Il grado di copertura dei costi non è determinabile a priori, tuttavia è ragionevole concludere che il servizio non generi profitti, se non nel caso di offerta continua, posti auto riempiti e auto già ammortizzata alimentata a gas, uno scenario che appare a dir poco improbabile.
Un sistema di recensioni incrociate (ma non simultanee come per Airbnb, quindi aperte a collusione e ritorsione) permette di dare un voto a guidatori e ospiti, disincentivando comportamenti scorretti e costruendo fiducia fra gli utenti.

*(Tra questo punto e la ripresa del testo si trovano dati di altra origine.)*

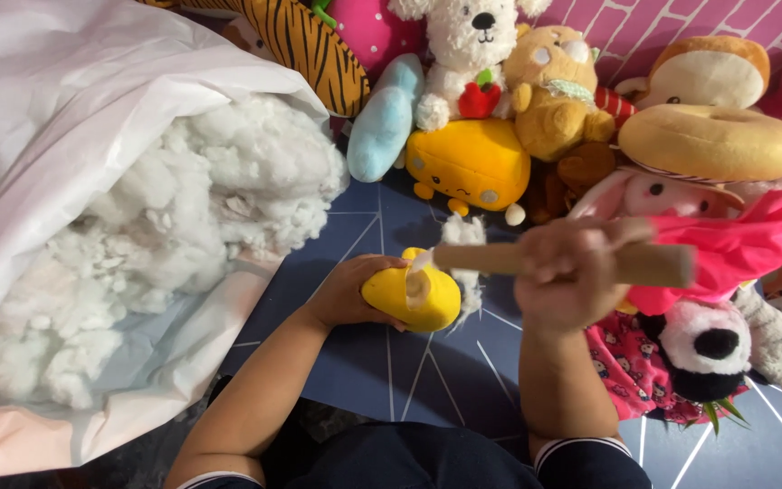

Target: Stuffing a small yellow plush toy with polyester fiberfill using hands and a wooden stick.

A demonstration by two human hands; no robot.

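Observation:
My left hand grips a small yellow plush toy lying on the dark blue mat. My right hand is closed around a wooden stick, held level. The stick's left tip points into an opening in the yellow toy, where white stuffing pokes out around it. A piece of bright pink fabric lies just right of my right hand, behind the stick's far end.
A large white plastic bag full of loose white fibre stuffing fills the left side. Several plush toys are piled along the back and right: a yellow block-shaped one, a white dog, a brown bear, a panda.

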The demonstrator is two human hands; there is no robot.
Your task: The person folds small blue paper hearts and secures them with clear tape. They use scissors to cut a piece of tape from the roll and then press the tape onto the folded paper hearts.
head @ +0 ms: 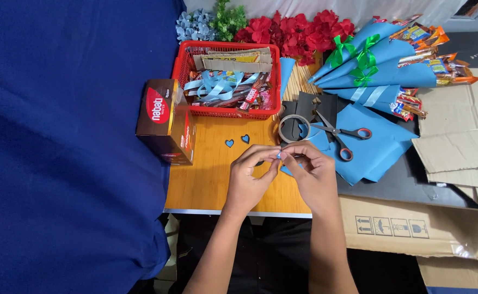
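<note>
One blue cloth (pixel 65 147), over the left of the view and hiding whatever lies under it.
One wooden table (pixel 212 179); its right part is buried beneath paper and cardboard.
Flattened cardboard sheets (pixel 462 141), off the right edge, overlapping, count unclear.
Four blue paper bouquets (pixel 391 65) at the far right corner, three tied with green ribbon; snack packets poke from the tops.
One sheet of blue paper (pixel 375 147), right of my hands.
One red basket (pixel 225 79) at the far edge, with ribbon and wrappers in a tangle I cannot count.
One brown snack box (pixel 165 122) at the left edge.
One pair of scissors (pixel 339 133), lying on the blue paper.
One tape roll (pixel 293 129), just beyond my fingers.
Two small blue hearts (pixel 237 141), mid-table.
My left hand (pixel 250 177) and right hand (pixel 312 171), near the front edge, fingertips pinched together on one tiny blue piece (pixel 279 156), mostly hidden.
</note>
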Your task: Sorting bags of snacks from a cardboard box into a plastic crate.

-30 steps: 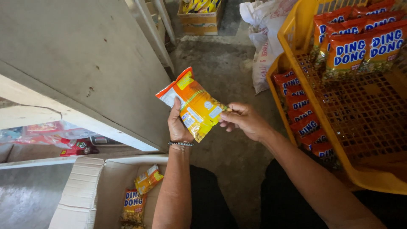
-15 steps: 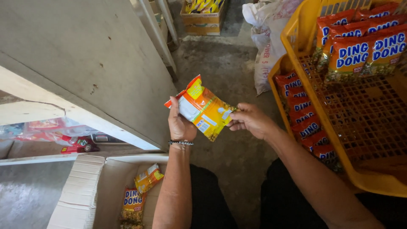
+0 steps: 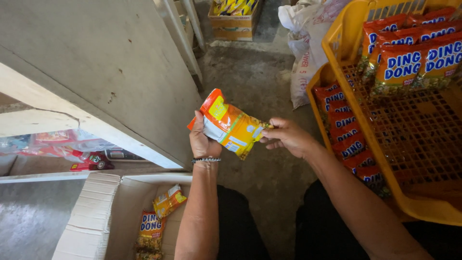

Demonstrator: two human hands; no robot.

Nella tabella presentiamo alcuni dati sulla offerta di passaggi dal 7 ottobre 2015 al 7 novembre 2015 su alcune importanti tratte: si tratta di una offerta non irrisoria, ma lontana dai volumi offerti dal servizio di trasporto pubblico ferroviario.
Accusa e difesa
I gestori del servizio pubblico di trasporto su gomma sostengono che la app viola le norme che impongono una autorizzazione pubblica per il trasporto collettivo di persone: Confebus, utilizzando detective privati, ha scoperto che gli automobilisti stipulano assicurazioni con Axa per coprirsi dai rischi, configurando così una attività organizzata e regolare. Poiché BlaBlaCar ha offerto in media 2.162 destinazioni durante l’inverno 2014/2015 in confronto alle 6.812 offerte in media nello stesso periodo dalle imprese di trasporto pubblico di Madrid, Confebus sostiene anche che vi è una penetrazione di mercato di quasi un terzo. In Europa, sempre secondo Confebus, BlaBlaCar avrebbe organizzato nell’ultimo anno 700mila viaggi.

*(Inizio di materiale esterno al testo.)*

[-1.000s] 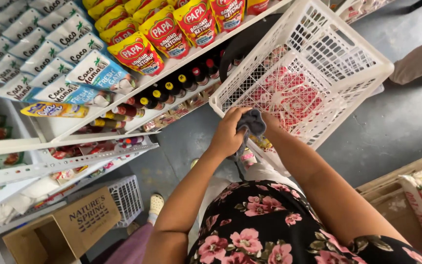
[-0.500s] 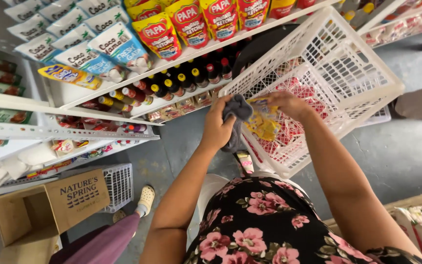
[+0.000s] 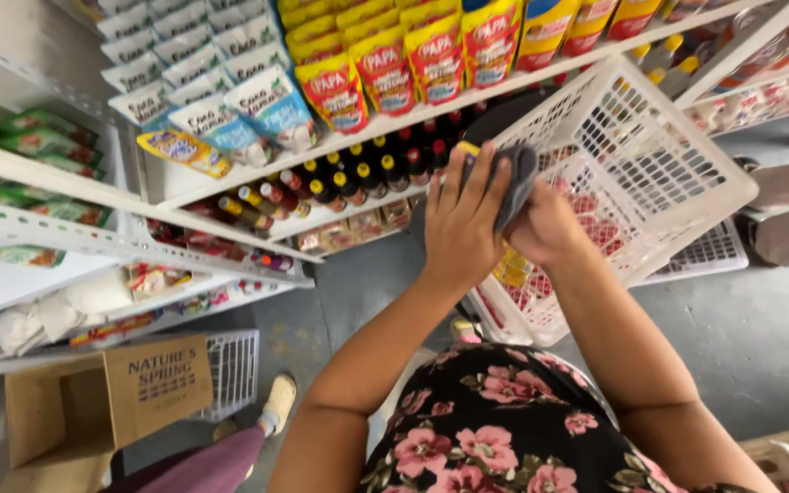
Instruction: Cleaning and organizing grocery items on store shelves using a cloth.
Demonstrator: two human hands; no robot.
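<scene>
My left hand and my right hand are pressed together in front of a white plastic basket. A grey cloth is bunched in my right hand and wraps over the left fingertips. My left hand is folded around a yellow packet, which shows below the palms. A yellow tip pokes out above the fingers. The basket is tilted and holds several red and yellow packets.
White shelves at left and top carry red-yellow pouches, pale sachets and dark bottles. A cardboard box and a second white basket sit low left. Another person's leg and shoe are beside me.
Both hands lifted from the basket's mouth toward the camera, bringing the grey cloth and a yellow packet up between them. The view swung left along the shelves.
</scene>
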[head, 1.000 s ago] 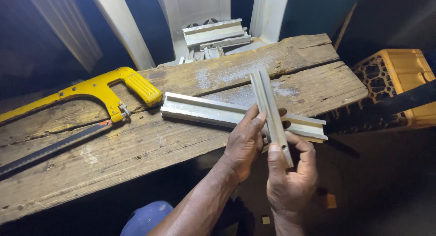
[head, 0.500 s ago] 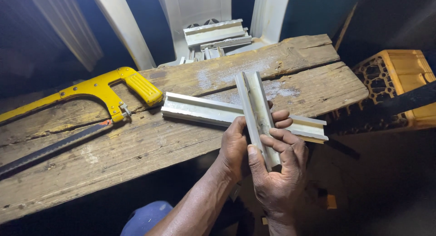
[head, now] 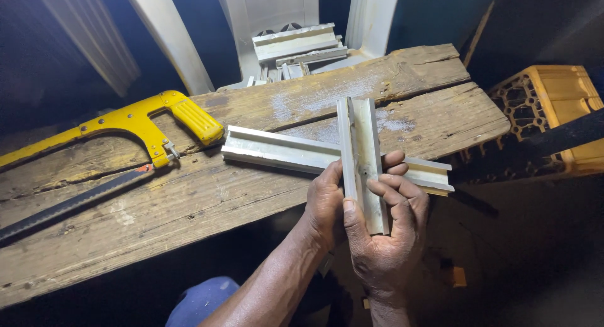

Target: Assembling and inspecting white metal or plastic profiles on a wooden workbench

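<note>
A short aluminium channel piece [head: 360,144] stands nearly upright in front of me, held by both hands. My left hand [head: 326,201] grips its left edge from behind. My right hand [head: 387,232] wraps the lower end, thumb on the left flange and fingers across the face. Behind it a longer aluminium profile [head: 277,149] lies flat across the wooden plank bench [head: 189,201]. A yellow hacksaw [head: 119,135] rests on the plank at the left, its blade pointing toward the left edge.
More cut aluminium pieces [head: 296,47] lie stacked on a white plastic chair [head: 264,12] behind the bench. An orange perforated clay block [head: 553,104] sits at the right with a dark strap across it. The floor below is dim.
The short channel piece has turned from tilted to nearly upright and shifted left. My right hand has slid up and closed around its lower end.
</note>
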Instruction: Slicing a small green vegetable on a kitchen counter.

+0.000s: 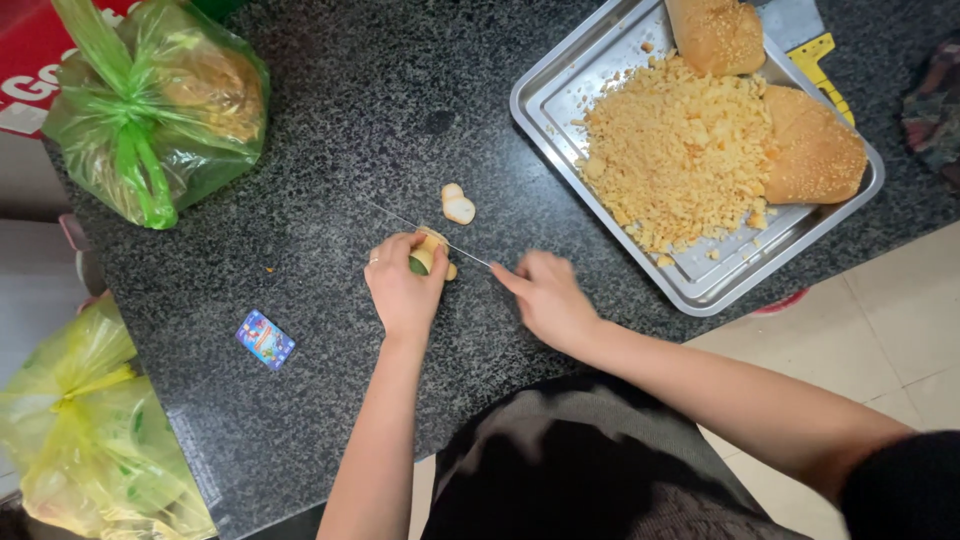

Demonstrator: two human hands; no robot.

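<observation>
Head view, speckled black granite counter (330,130), pale tiled floor (880,330)

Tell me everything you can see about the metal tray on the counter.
The metal tray is a shallow rectangular pan, silvery and shiny like steel, with rounded corners and a raised rim. It lies flat but angled on the dark speckled counter, at its right side, its top cut off by the picture edge. It holds a heap of golden breadcrumbs and two sesame-topped bread pieces. Neither hand touches it.
</observation>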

La linea di difesa scelta da BlaBlaCar è articolata su due punti. Primo, “sono un social media, i miei iscritti sono ‘amici’ quindi non è un mercato, quindi non mi puoi attaccare perché ti faccio concorrenza”. Secondo, “i miei autisti non hanno obiettivi di profitto”, tanto che, proprio per proteggersi dall’accusa di concorrenza sleale, BlaBlaCar non ospita offerte da parte di van o minibus. E una società di consulenza incaricata da BlaBlaCar sostiene che i suoi automobilisti fanno meno di due viaggi al mese, incassando circa 50 euro.

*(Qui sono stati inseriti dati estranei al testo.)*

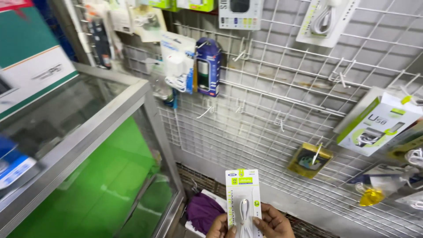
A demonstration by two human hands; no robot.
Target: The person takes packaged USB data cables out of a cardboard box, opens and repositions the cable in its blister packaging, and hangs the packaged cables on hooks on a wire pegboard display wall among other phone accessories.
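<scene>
Both my hands hold one slim white and green cable package (243, 198) upright at the bottom of the view. My left hand (219, 226) grips its lower left edge. My right hand (273, 222) grips its lower right edge. A white cable shows through the pack's clear window. The pack is in front of a white wire grid wall (282, 88), not touching it.
Packaged chargers and cables hang on grid hooks: a blue pack (208, 66), a white charger pack (177, 62), a green and white box (376, 125), a yellow pack (309, 159). Several hooks (240, 50) hang bare. A glass display counter (79, 132) stands at left; purple cloth (203, 211) lies below.
</scene>
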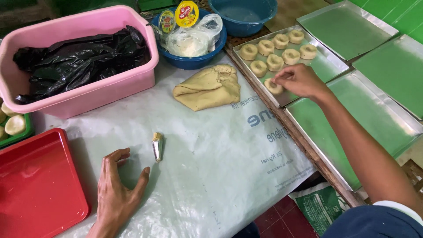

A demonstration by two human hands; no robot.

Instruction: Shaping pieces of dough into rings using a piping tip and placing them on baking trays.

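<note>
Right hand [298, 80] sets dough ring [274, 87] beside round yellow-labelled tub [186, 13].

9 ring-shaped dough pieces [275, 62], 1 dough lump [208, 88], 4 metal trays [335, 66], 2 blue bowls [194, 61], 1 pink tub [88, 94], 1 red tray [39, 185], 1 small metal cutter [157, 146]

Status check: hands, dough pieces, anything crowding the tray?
Right hand setting a dough ring on the metal tray. Left hand open on the plastic sheet, near a small metal cone. Nothing blocking.
</note>
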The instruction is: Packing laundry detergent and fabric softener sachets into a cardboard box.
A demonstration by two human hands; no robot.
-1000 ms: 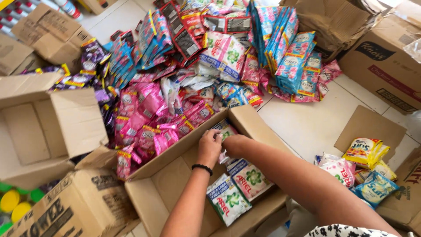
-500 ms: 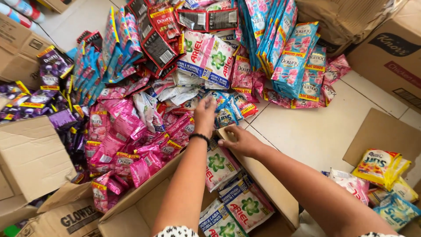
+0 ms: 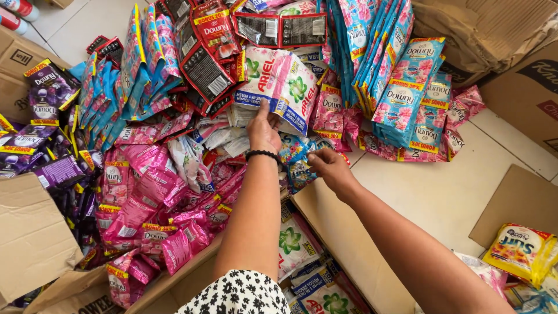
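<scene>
A view from above of a tiled floor [image 3: 442, 186] heaped with small soap and softener sachets in pink, blue, purple, red and black. Two bare arms reach forward over an open cardboard box [image 3: 343, 238] that already holds a few white-and-green packs.

The left hand [image 3: 263, 129], a black band at its wrist, has its fingers closed on the lower edge of a strip of white sachets [image 3: 285, 87] with green and red print, lying at the top of the heap just beyond the box. The right hand [image 3: 328, 166] hovers beside it over a blue floral sachet [image 3: 296, 163], fingers curled in a pinch; whether they grip anything cannot be told.

The strip looks light, soft and floppy, with slick film that could slide between fingers. It would likely sag if lifted by one corner; a hold on the sealed edge or the middle seam looks surest.
</scene>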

Un punto debole nella linea di difesa di Blablacar è certamente l’arruolamento semiprofessionale degli autisti e la “posture” da social network, tuttavia il suo sviluppo si colloca in un processo inarrestabile di espansione dei mercati permessa dalla tecnologia. E la difesa a oltranza delle concessioni pubbliche al trasporto locale non appare come la migliore risposta da parte dei gestori degli autobus.
Prossime puntate
All’orizzonte si profilano controversie analoghe in altri settori. Airbnb è già sotto accusa perché non ha gli standard degli hotel, gli ospiti non pagano la tassa di soggiorno e i proprietari hanno tariffe dell’acqua, dei rifiuti e dell’energia di tipo domestico e non commerciale. Gnammo, che fa incontrare domanda e offerta di pranzi e cene, non passa inosservata alla grande famiglia dei ristoratori e recenti provvedimenti amministrativi a Torino segnalano un conflitto che non può che crescere. Non è ben chiaro il perché, ma sembra che la reputazione sociale che si forma con il giudizio dei clienti, quella che determina il successo e la sconfitta di molte imprese, non valga nulla senza un timbro della Asl. Amazon Flex, che permette a tutti di diventare fattorini per un giorno consegnando pacchi in un’ora, farà infuriare i corrieri e rinascere le polemiche sul lavoro on-demand.
Intanto, gli sfidanti delle vecchie banche hanno già vinto la partita: miliardi di euro transitano nei siti di peer to peer finance. Non è un buon segnale per i gestori di bus, ferrovie, taxi, hotel e ristoranti, ma potrebbe esserlo per i consumatori.